Of course you can find firewalls that are crappy routers and you can find routers that are crappy firewalls, but generally, the two are not mutually exclusive.

Owen

> On Feb 6, 2015, at 08:39 , Bill Thompson <Billt at mahagonny.com> wrote:
> 
> Just because a cat has kittens in the oven, you don't call them biscuits. A firewall can route, but it is not a router. Both have specialized tasks.

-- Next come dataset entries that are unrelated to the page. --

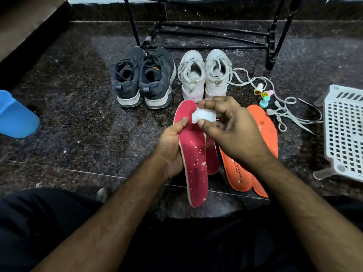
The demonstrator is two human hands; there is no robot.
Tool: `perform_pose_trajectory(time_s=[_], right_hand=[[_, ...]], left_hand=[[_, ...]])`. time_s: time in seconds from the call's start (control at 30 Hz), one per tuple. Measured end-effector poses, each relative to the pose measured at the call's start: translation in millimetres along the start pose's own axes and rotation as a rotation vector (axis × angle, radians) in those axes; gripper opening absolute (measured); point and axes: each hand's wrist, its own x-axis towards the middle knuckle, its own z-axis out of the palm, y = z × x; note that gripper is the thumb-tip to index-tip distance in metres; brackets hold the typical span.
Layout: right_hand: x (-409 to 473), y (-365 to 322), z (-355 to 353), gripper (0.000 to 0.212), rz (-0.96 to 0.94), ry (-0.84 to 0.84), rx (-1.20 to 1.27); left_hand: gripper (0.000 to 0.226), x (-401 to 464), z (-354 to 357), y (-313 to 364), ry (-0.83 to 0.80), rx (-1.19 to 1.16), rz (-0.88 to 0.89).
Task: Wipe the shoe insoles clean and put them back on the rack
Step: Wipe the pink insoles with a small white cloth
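My left hand (pixel 172 148) grips a pink insole (pixel 193 154) by its left edge, lifted off the floor and speckled with white bits. My right hand (pixel 229 130) pinches a small white wad of tissue (pixel 203 115) just over the insole's toe end. A second pink insole (pixel 212 156) lies partly hidden beneath the first. Two orange insoles (pixel 265 126) lie on the floor to the right, partly covered by my right forearm. The black metal shoe rack (pixel 206 36) stands at the back.
A dark grey pair of sneakers (pixel 143 77) and a white pair (pixel 204 75) stand before the rack. Loose white laces (pixel 284 112) and small coloured caps (pixel 263 95) lie at right, beside a white plastic basket (pixel 343 130). A blue object (pixel 15 114) is at left.
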Motion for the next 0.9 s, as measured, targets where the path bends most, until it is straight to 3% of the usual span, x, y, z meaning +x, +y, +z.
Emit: perform_pose_trajectory(time_s=[0.1, 0.27, 0.47, 0.53, 0.6, 0.67, 0.73, 0.8, 0.9], right_hand=[[0.7, 9.2, 2.0, 0.023, -0.068, -0.011, -0.292], [2.9, 9.5, 6.2, 0.016, -0.165, 0.111, -0.442], [-7.6, 4.7, 40.5, 0.011, -0.335, -0.176, -0.728], [-14.9, 0.0, 43.4, 0.013, -0.293, -0.270, -0.708], [-18.5, -2.4, 33.9, 0.013, -0.253, -0.252, -0.570], [-16.6, -1.7, 19.6, 0.011, -0.253, -0.062, -0.450], [-8.3, 2.0, 13.2, 0.013, -0.275, 0.092, -0.491], [-1.7, 6.7, 19.6, 0.017, -0.281, 0.069, -0.560], [-5.0, 7.3, 34.8, 0.023, -0.300, -0.077, -0.543]], left_hand=[[0.056, 0.4, 0.9, -0.1, 0.000, -0.008, -0.007], [0.057, 1.1, 1.7, -1.5, -0.017, 0.051, 0.004], [0.077, 8.8, -12.1, -0.8, 0.036, 0.028, -0.051], [0.080, 9.0, -14.6, 3.9, 0.031, 0.019, -0.061], [0.076, 10.4, -15.1, 5.6, 0.028, 0.005, -0.035], [0.069, 10.0, -12.2, 2.2, 0.001, 0.008, -0.028], [0.061, 9.5, -8.9, -3.2, -0.052, 0.013, -0.049], [0.055, 7.8, -7.0, -4.5, -0.077, 0.007, -0.065], [0.064, 6.8, -12.6, 1.8, -0.049, 0.007, -0.072]])
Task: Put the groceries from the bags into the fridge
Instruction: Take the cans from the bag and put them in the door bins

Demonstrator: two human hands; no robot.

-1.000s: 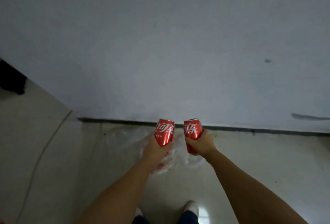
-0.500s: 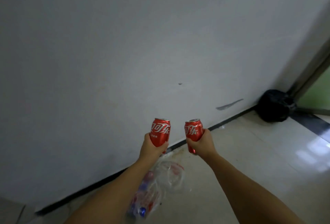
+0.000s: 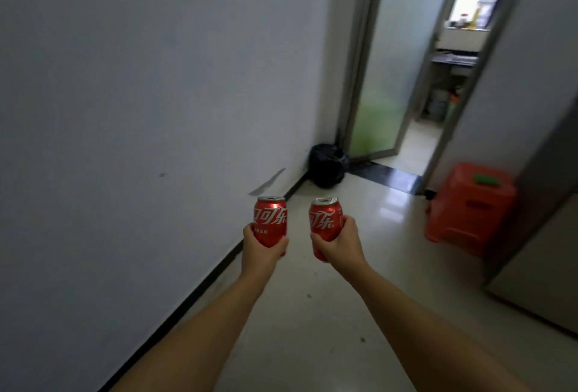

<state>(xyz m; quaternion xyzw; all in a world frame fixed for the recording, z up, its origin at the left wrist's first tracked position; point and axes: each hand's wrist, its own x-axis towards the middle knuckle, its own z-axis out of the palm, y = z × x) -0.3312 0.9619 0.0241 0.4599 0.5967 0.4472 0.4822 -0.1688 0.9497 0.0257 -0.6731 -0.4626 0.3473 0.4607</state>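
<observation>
Carrying two red cans upright: left hand (image 3: 262,249) wrapped round the left can (image 3: 270,223), right hand (image 3: 339,243) round the right can (image 3: 325,225). Best kept level, apart, swinging rightward toward the grey cabinet (image 3: 544,266), probably the fridge
</observation>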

You can fix a car with a swiss army knife, but why would you want to?
> -- 
> Bill Thompson
> billt at mahagonny.com
> 
> On February 5, 2015 7:19:43 PM PST, Jeff McAdams <jeffm at iglou.com> wrote:
>> 
>> On Thu, February 5, 2015 20:02, Joe Hamelin wrote:
>>>> On Feb 5, 2015, at 2:49 PM, Ralph J.Mayer <rmayer at nerd-residenz.de>
>>>> wrote:
>>>> a router is a router and a firewall is a firewall. Especially a
>> Cisco ASA
>>>> is no router, period.
>>> 
>>> Man-o-man did I find that out when we had to renumber our network
>> after
>>> we got bought by the French.
>> 
>>> Oh, I'll just pop on a secondary address on this interface... What?
>> 
>>> Needed to go through fits just to get a hairpin route in the thing.
>> 
>>> The ASA series is good at what it does, just don't plan on it acting
>> like
>>> router IOS.
>> 
>> Sorry, but I'm with Owen.
>> 
>> Square : Rectangle :: Firewall : Router
>> 
>> A firewall is a router, despite how much so many security folk try to
>> deny
>> it.  And firewalls that seem to try to intentionally be crappy routers
>> (ie, ASAs) have no place in my network.
>> 
>> If it can't be a decent router, then its going to suck as a firewall
>> too,
>> because a firewall has to be able to play nice with the rest of the
>> network, and if they can't do that, then I have no use for them.  I'll
>> get
>> a firewall that does.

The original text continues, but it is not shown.